> [Task goal] The entries that follow are to be duplicated in full, character for character.

> [Records shown]
--- START ---

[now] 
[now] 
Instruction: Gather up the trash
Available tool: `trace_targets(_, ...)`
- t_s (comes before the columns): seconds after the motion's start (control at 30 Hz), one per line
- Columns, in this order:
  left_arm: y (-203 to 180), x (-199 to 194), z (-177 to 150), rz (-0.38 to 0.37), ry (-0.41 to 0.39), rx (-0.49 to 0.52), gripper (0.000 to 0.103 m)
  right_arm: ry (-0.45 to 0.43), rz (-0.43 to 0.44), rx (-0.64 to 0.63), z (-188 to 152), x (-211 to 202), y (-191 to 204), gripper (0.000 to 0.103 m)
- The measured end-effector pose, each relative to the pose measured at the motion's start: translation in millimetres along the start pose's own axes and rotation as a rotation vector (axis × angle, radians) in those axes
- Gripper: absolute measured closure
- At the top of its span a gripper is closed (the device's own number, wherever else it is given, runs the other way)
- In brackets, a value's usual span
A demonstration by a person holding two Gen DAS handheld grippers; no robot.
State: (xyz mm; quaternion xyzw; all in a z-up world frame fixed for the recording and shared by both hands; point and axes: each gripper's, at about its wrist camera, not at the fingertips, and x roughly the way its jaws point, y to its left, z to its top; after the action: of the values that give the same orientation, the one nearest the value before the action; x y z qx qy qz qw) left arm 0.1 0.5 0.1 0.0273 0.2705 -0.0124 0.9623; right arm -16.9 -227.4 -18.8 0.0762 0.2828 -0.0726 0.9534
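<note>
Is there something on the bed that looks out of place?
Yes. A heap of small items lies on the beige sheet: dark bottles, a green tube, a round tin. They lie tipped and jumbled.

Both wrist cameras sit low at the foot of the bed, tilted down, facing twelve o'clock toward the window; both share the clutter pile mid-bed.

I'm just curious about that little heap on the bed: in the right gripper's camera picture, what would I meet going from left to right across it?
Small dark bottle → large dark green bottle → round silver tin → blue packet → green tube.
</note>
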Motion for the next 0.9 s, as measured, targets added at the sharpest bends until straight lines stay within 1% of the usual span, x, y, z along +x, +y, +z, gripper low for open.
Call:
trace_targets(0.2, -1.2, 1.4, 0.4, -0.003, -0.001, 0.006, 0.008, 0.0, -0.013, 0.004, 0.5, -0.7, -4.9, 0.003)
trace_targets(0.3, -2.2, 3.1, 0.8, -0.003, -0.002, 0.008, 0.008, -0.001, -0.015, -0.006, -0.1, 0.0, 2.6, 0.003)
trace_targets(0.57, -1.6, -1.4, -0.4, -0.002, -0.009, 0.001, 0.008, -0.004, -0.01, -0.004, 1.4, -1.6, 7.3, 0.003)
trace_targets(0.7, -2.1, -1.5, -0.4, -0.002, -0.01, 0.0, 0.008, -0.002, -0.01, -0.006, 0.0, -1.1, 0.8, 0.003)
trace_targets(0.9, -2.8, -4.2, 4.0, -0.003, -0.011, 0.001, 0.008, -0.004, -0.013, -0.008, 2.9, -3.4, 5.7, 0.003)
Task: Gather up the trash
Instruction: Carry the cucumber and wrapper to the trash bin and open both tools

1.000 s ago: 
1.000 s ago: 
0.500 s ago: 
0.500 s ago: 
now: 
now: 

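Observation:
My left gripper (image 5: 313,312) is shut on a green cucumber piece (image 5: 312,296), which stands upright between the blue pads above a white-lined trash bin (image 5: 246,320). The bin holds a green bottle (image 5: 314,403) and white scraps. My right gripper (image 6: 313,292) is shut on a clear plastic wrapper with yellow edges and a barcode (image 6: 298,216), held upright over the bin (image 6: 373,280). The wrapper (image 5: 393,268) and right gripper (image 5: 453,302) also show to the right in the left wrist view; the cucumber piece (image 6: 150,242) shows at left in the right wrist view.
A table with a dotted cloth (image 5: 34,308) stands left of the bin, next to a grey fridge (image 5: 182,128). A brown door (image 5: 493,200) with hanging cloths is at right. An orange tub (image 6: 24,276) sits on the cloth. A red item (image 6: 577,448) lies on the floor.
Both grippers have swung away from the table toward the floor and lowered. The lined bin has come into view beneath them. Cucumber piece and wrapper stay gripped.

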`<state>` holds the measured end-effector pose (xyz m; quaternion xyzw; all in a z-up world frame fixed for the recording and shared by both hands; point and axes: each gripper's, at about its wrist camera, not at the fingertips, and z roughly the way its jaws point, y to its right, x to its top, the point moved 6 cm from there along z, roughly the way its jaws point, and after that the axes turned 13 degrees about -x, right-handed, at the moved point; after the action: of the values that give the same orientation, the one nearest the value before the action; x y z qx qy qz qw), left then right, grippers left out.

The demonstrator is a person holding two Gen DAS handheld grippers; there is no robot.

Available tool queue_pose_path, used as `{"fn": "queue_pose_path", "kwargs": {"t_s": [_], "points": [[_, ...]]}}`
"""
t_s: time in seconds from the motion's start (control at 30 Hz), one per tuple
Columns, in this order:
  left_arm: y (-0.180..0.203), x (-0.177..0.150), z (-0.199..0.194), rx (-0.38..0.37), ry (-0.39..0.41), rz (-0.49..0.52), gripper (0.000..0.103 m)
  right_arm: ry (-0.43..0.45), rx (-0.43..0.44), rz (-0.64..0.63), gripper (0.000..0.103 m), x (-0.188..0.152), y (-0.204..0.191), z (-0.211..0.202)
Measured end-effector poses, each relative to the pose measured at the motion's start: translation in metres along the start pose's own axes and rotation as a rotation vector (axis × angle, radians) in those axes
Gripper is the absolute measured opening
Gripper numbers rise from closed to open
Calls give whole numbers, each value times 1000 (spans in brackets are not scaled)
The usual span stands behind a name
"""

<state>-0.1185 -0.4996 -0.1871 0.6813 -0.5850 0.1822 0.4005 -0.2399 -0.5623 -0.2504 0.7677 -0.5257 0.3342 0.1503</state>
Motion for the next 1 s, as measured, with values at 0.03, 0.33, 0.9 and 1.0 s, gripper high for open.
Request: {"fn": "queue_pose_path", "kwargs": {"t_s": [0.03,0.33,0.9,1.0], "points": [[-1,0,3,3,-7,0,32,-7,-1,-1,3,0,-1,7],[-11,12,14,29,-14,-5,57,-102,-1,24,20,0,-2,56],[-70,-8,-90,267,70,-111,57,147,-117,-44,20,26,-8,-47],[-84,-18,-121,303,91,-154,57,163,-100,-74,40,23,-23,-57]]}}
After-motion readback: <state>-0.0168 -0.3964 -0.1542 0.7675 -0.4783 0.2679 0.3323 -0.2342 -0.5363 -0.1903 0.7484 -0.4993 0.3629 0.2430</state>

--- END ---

> [Reply to the exercise]
[now] 
[now] 
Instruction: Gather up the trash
Available tool: `trace_targets(_, ...)`
- t_s (comes before the columns): seconds after the motion's start (control at 30 Hz), one per line
- Columns, in this order:
  left_arm: y (-203 to 180), x (-199 to 194), z (-177 to 150), rz (-0.38 to 0.37), ry (-0.41 to 0.39), rx (-0.49 to 0.52), gripper (0.000 to 0.103 m)
  right_arm: ry (-0.45 to 0.43), rz (-0.43 to 0.44), rx (-0.64 to 0.63), z (-188 to 152), x (-211 to 202), y (-191 to 204), gripper (0.000 to 0.103 m)
- The measured end-effector pose, each relative to the pose measured at the motion's start: translation in millimetres along the start pose's own axes and rotation as a rotation vector (axis × angle, radians) in those axes
- Gripper: absolute measured closure
- At the top of its span a gripper is closed (the device's own number, wherever else it is given, runs the other way)
- In brackets, a value's usual span
A demonstration by a person holding two Gen DAS handheld grippers; no robot.
State: (xyz mm; quaternion xyzw; all in a z-up world frame fixed for the recording and shared by both hands; point and axes: each gripper's, at about its wrist camera, not at the fingertips, and x roughly the way its jaws point, y to its left, z to its top; after the action: of the values that give the same orientation, the one nearest the value before the action; x y z qx qy qz qw) left arm 0.1 0.5 0.1 0.0273 0.2705 -0.0124 0.9623; right arm -16.9 -227.4 -18.8 0.0762 0.2828 -0.0726 0.9534
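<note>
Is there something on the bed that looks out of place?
Yes. A heap of small items lies on the beige sheet: dark bottles, a green tube, a round tin. They lie tipped and jumbled.

Both wrist cameras sit low at the foot of the bed, tilted down, facing twelve o'clock toward the window; both share the clutter pile mid-bed.

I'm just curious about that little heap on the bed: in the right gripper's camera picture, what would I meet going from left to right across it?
Small dark bottle → large dark green bottle → round silver tin → blue packet → green tube.
</note>
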Motion for the next 0.9 s, as measured, targets added at the sharpest bends until straight lines stay within 1% of the usual span, x, y, z along +x, +y, +z, gripper low for open.
Call:
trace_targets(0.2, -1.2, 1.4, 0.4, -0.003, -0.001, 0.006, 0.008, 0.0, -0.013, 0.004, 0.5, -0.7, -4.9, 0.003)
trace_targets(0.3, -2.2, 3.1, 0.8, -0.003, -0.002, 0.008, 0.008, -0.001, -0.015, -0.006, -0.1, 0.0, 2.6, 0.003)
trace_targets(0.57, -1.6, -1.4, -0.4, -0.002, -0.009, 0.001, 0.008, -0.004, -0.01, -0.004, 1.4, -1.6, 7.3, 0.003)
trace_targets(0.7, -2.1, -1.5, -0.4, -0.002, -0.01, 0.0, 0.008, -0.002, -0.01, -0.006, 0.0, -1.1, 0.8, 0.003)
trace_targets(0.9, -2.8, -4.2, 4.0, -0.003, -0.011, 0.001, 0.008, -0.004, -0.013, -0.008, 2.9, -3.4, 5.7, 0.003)
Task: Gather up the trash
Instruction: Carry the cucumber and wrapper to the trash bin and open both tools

1.000 s ago: 
1.000 s ago: 
0.500 s ago: 
0.500 s ago: 
now: 
now: 

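Observation:
My left gripper (image 5: 313,312) is shut on a green cucumber piece (image 5: 312,296), which stands upright between the blue pads above a white-lined trash bin (image 5: 246,320). The bin holds a green bottle (image 5: 314,403) and white scraps. My right gripper (image 6: 313,292) is shut on a clear plastic wrapper with yellow edges and a barcode (image 6: 298,216), held upright over the bin (image 6: 373,280). The wrapper (image 5: 393,268) and right gripper (image 5: 453,302) also show to the right in the left wrist view; the cucumber piece (image 6: 150,242) shows at left in the right wrist view.
A table with a dotted cloth (image 5: 34,308) stands left of the bin, next to a grey fridge (image 5: 182,128). A brown door (image 5: 493,200) with hanging cloths is at right. An orange tub (image 6: 24,276) sits on the cloth. A red item (image 6: 577,448) lies on the floor.
Both grippers have swung away from the table toward the floor and lowered. The lined bin has come into view beneath them. Cucumber piece and wrapper stay gripped.
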
`<state>` holds the measured end-effector pose (xyz m; quaternion xyzw; all in a z-up world frame fixed for the recording and shared by both hands; point and axes: each gripper's, at about its wrist camera, not at the fingertips, and z roughly the way its jaws point, y to its right, x to its top, the point moved 6 cm from there along z, roughly the way its jaws point, and after that the axes turned 13 degrees about -x, right-handed, at the moved point; after the action: of the values that give the same orientation, the one nearest the value before the action; x y z qx qy qz qw), left then right, grippers left out.

The demonstrator is a person holding two Gen DAS handheld grippers; there is no robot.

Available tool queue_pose_path, used as `{"fn": "queue_pose_path", "kwargs": {"t_s": [_], "points": [[_, ...]]}}`
"""
t_s: time in seconds from the motion's start (control at 30 Hz), one per tuple
Columns, in this order:
  left_arm: y (-0.180..0.203), x (-0.177..0.150), z (-0.199..0.194), rx (-0.38..0.37), ry (-0.39..0.41), rz (-0.49..0.52), gripper (0.000..0.103 m)
  right_arm: ry (-0.43..0.45), rx (-0.43..0.44), rz (-0.64..0.63), gripper (0.000..0.103 m), x (-0.188..0.152), y (-0.204..0.191), z (-0.211..0.202)
Measured end-effector poses, each relative to the pose measured at the motion's start: translation in metres along the start pose's own axes and rotation as a rotation vector (axis × angle, radians) in those axes
Gripper is the absolute measured opening
Gripper numbers rise from closed to open
Calls give whole numbers, each value times 1000 (spans in brackets are not scaled)
The usual span stands behind a name
"""

<state>-0.1185 -0.4996 -0.1871 0.6813 -0.5850 0.1822 0.4005 -0.2399 -0.5623 -0.2504 0.7677 -0.5257 0.3342 0.1503</state>
Motion for the next 1 s, as measured, with values at 0.03, 0.33, 0.9 and 1.0 s, gripper high for open.
Request: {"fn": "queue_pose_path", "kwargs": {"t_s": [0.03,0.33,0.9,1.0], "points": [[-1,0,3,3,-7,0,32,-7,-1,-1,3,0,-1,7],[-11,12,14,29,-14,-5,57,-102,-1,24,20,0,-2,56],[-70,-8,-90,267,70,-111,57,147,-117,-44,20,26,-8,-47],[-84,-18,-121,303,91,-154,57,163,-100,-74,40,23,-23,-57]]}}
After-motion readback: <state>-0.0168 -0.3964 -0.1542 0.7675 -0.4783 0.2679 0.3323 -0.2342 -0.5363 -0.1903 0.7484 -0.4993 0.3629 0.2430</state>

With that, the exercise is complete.